I need to obtain the path of the running Rust executable file from within the program itself. However, calling std::env::current_exe() returns ld-linux-x86-64.so instead of the actual file path.
I am looking for a robust method to retrieve the path of the Rust binary regardless of whether it is launched directly or via ld-linux-x86-64.so.
I prefer not to rely on non-robust methods such as checking the third argument in args. Any suggestions on achieving this in a reliable manner?
If you are on Linux specifically (and don't want to be portable to other Unixes), you could maybe read some data from /proc/self such as the symlink /proc/self/exe (if that points to the correct file in this case, not sure).
But this is a strange way to run a program, hope you don't mind me asking: why?
Thank you for the comment, but unfortunately /proc/self/exe points to the ld.so. Is there any other files that could be useful in /proc/self/*? I couldn't find one.
The original author is not in the team anymore so I can only guess, but the reason is when the runner OS is limited to very old one like CentOS7, and you don't want to be dependent on the system libs (like libs) versions, it's useful to just copy the updated libs from other environment and run your app by specifying the libs not using the system libs like the ones in /lib64.
I suspect that using docker containers is a much better solution for such a situation. But isn't centos 7 EOL by now? So it seems insecure to keep using that system (unless it is properly air gapped I guess).

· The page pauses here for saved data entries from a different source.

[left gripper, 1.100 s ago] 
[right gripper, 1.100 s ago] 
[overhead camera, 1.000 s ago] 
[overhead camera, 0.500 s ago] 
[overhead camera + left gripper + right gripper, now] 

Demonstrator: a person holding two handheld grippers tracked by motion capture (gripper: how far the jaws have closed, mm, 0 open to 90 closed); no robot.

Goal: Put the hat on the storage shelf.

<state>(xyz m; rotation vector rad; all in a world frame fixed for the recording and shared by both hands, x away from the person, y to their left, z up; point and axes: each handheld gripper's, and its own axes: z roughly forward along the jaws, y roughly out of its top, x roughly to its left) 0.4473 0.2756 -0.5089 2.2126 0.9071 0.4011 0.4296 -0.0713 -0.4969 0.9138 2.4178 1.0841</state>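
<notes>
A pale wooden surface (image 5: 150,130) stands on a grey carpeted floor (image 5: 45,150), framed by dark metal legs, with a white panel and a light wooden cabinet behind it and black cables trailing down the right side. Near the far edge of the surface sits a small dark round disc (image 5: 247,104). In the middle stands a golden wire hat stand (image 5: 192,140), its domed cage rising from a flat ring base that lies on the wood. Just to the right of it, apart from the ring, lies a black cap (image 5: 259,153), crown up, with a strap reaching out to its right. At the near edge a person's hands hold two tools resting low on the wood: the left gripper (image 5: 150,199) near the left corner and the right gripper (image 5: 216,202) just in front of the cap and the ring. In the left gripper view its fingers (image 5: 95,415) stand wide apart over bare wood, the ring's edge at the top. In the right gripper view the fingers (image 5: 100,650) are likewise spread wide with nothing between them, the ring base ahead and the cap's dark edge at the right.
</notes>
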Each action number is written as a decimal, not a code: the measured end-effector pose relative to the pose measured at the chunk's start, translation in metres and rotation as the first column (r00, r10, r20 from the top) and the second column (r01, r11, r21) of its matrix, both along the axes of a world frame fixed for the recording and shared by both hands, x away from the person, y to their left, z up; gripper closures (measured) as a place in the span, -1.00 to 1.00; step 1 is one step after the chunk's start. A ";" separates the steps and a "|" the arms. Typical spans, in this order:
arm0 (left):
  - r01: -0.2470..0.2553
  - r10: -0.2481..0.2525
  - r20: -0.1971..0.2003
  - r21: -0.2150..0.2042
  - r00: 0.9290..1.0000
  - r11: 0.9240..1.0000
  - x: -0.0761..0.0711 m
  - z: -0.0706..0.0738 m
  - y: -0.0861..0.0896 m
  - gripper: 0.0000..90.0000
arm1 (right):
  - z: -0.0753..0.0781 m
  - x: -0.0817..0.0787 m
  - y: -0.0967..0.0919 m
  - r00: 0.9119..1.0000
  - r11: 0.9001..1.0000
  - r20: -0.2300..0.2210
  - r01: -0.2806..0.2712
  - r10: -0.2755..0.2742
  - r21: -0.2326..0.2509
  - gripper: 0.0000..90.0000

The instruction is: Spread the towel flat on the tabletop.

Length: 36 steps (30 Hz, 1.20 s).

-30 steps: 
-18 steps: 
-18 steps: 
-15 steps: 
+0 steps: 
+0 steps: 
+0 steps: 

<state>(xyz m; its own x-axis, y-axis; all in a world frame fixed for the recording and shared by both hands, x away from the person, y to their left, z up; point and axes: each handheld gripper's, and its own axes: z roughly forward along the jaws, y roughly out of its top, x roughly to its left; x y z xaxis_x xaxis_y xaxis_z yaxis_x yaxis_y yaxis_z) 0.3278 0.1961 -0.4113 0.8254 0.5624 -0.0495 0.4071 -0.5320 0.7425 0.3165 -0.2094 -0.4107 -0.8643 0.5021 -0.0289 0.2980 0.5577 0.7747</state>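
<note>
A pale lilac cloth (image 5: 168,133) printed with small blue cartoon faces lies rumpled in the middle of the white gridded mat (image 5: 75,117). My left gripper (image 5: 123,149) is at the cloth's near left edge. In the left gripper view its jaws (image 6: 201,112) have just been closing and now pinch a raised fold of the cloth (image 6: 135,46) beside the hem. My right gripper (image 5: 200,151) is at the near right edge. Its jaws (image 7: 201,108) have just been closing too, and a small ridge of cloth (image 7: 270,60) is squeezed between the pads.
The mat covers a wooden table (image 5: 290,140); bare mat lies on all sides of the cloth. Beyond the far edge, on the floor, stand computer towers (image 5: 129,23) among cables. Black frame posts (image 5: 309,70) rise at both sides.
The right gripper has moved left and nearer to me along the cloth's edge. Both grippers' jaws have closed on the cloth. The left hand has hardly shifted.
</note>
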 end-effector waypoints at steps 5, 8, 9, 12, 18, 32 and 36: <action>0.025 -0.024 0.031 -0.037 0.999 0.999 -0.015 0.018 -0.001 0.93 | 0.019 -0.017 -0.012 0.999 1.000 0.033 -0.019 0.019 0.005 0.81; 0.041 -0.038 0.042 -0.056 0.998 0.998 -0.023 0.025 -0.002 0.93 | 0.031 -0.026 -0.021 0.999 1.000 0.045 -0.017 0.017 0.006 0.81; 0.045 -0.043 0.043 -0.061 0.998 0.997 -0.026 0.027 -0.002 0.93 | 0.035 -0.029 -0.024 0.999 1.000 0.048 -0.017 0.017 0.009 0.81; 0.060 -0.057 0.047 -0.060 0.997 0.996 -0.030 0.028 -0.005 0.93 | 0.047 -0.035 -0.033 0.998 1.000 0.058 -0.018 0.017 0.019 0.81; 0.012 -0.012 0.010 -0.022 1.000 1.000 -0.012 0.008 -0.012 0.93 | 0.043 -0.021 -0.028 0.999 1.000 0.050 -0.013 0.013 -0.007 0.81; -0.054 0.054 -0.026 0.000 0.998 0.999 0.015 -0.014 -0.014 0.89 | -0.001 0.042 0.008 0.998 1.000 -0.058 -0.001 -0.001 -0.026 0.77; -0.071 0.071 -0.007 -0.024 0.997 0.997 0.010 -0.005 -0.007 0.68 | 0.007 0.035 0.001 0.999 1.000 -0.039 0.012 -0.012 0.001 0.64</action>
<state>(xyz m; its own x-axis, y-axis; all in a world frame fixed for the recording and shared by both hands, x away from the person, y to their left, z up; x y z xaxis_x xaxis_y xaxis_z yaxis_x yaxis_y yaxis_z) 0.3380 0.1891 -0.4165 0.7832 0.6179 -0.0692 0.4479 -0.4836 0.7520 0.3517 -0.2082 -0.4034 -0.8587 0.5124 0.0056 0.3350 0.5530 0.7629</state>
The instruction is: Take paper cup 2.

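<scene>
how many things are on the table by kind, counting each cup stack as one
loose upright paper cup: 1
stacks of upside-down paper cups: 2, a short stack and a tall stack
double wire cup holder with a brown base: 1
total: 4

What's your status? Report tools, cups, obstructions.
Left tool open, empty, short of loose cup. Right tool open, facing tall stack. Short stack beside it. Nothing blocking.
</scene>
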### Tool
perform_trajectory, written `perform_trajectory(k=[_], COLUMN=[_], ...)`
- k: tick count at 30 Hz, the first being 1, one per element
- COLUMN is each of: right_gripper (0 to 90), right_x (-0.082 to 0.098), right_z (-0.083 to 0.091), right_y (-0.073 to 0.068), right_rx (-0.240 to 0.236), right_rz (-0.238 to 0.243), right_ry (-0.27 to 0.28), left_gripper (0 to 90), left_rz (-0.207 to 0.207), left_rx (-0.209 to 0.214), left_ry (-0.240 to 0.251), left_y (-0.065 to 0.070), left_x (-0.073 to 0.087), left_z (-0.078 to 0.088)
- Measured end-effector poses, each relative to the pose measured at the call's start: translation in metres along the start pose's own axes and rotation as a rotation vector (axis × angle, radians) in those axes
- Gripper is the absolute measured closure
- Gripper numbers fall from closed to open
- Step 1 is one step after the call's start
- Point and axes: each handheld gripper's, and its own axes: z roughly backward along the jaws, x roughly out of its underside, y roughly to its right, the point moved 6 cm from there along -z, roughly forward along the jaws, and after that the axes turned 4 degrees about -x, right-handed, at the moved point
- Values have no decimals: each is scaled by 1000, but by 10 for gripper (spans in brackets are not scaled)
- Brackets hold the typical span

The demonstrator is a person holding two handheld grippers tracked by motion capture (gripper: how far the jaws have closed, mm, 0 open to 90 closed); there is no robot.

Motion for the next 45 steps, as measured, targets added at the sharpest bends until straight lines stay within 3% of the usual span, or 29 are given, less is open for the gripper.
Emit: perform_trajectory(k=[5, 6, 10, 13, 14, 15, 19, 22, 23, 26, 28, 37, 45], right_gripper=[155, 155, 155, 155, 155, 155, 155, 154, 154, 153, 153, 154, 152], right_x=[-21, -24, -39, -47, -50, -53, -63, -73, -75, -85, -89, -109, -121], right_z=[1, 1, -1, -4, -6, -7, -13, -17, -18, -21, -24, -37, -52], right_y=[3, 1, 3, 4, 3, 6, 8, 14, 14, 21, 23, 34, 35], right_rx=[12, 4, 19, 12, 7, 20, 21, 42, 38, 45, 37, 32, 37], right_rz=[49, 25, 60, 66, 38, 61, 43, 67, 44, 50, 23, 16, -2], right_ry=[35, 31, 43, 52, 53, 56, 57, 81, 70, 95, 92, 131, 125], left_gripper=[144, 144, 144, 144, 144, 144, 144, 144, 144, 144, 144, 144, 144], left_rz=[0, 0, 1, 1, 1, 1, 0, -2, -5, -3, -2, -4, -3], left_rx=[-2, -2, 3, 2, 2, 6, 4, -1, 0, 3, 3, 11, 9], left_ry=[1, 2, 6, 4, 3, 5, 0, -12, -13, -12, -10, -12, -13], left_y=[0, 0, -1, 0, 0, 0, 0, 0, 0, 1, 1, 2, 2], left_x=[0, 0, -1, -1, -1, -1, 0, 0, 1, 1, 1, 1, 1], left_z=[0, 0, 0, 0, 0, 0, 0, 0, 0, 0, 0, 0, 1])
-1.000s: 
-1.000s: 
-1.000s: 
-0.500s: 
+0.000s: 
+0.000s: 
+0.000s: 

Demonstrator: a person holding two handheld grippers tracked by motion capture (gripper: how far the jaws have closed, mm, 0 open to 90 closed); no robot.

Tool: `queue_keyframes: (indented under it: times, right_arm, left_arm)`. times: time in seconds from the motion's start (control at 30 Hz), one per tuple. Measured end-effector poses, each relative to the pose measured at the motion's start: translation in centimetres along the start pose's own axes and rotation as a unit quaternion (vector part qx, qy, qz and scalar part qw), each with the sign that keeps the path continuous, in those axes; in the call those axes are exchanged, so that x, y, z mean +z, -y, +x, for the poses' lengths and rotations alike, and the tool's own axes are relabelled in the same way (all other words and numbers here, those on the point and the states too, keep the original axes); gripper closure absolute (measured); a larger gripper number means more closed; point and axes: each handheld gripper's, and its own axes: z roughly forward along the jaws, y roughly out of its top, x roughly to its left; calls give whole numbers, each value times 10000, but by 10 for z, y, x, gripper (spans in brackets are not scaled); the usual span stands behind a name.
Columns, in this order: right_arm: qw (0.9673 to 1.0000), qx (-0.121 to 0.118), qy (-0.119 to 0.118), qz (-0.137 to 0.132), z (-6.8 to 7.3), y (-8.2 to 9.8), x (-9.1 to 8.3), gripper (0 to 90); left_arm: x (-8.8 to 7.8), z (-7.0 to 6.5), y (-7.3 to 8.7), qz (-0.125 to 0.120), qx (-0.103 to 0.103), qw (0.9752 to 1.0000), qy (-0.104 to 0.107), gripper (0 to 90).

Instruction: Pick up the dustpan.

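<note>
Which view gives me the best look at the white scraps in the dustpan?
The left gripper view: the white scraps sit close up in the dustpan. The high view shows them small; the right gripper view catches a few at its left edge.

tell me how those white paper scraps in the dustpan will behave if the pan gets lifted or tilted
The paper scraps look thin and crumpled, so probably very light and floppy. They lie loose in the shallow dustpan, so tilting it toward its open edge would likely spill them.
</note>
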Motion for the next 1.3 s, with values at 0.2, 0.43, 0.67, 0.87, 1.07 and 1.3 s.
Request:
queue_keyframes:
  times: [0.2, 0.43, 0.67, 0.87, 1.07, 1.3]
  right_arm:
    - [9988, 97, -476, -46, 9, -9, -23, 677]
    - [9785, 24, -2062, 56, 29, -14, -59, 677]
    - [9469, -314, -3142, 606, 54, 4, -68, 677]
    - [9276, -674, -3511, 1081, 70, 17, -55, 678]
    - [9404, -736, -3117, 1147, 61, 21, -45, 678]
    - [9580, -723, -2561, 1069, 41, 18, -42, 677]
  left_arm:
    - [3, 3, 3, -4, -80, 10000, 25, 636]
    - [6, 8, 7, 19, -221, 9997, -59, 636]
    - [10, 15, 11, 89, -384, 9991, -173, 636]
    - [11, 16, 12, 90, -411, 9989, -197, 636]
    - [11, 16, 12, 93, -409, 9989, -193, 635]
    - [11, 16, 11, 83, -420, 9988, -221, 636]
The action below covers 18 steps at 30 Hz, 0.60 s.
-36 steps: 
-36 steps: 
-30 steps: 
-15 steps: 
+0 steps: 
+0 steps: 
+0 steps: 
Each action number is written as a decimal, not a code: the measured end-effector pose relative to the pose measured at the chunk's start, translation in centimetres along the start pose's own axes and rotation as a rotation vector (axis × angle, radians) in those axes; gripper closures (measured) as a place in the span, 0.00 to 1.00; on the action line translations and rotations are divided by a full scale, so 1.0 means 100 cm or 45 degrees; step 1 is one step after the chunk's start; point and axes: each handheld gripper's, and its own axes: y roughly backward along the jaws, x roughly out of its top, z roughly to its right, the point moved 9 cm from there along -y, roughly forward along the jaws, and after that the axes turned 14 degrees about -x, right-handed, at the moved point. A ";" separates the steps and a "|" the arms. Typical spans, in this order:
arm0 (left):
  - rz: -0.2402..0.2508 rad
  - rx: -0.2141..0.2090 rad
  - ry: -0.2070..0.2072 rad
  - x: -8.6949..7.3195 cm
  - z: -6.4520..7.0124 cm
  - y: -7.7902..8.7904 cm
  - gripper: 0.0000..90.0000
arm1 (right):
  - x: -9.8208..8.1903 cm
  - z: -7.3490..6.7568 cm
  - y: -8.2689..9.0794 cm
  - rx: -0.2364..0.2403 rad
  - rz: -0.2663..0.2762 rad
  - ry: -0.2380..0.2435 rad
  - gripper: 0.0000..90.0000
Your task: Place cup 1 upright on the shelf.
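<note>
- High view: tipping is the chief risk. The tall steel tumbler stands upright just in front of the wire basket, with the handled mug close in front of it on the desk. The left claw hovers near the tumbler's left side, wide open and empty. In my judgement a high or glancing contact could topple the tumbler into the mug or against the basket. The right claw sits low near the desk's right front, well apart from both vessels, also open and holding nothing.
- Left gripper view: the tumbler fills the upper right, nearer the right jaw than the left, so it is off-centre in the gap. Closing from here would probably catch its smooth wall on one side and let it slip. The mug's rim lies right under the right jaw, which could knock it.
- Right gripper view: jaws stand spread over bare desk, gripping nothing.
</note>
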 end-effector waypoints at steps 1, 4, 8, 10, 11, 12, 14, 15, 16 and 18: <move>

There's a non-standard but widely-supported global variable called __progname_full that should work in this case, since it will be set by ld.so, like this:
use std::ffi::{CStr, c_char};
extern "C" {
static __progname_full: *const c_char;
}
fn main() {
let s = unsafe { CStr::from_ptr(__progname_full) };
println!("{:?}", s);
}
@carey@jonh
Confirmed both solutions worked correctly. The libaddr solution, at least as far as I've checked on my end, doesn't seem to work with musl tho. But in any case, I think I can solve the current problem and move forward. I also learned a lot. Thank you very much!
EDIT: Sorry I can't set both as the solution, so please allow me to set @carey's one. It was more robust, at least in my environment, in a way it was usable in both glibc and musl.
It makes sense that dynamic loader function does not produce result with static linking. Not sure I would be keen to use undocumented internal variable. At least it would fail to compile if ever removed in future. (rather that requiring runtime debugging.)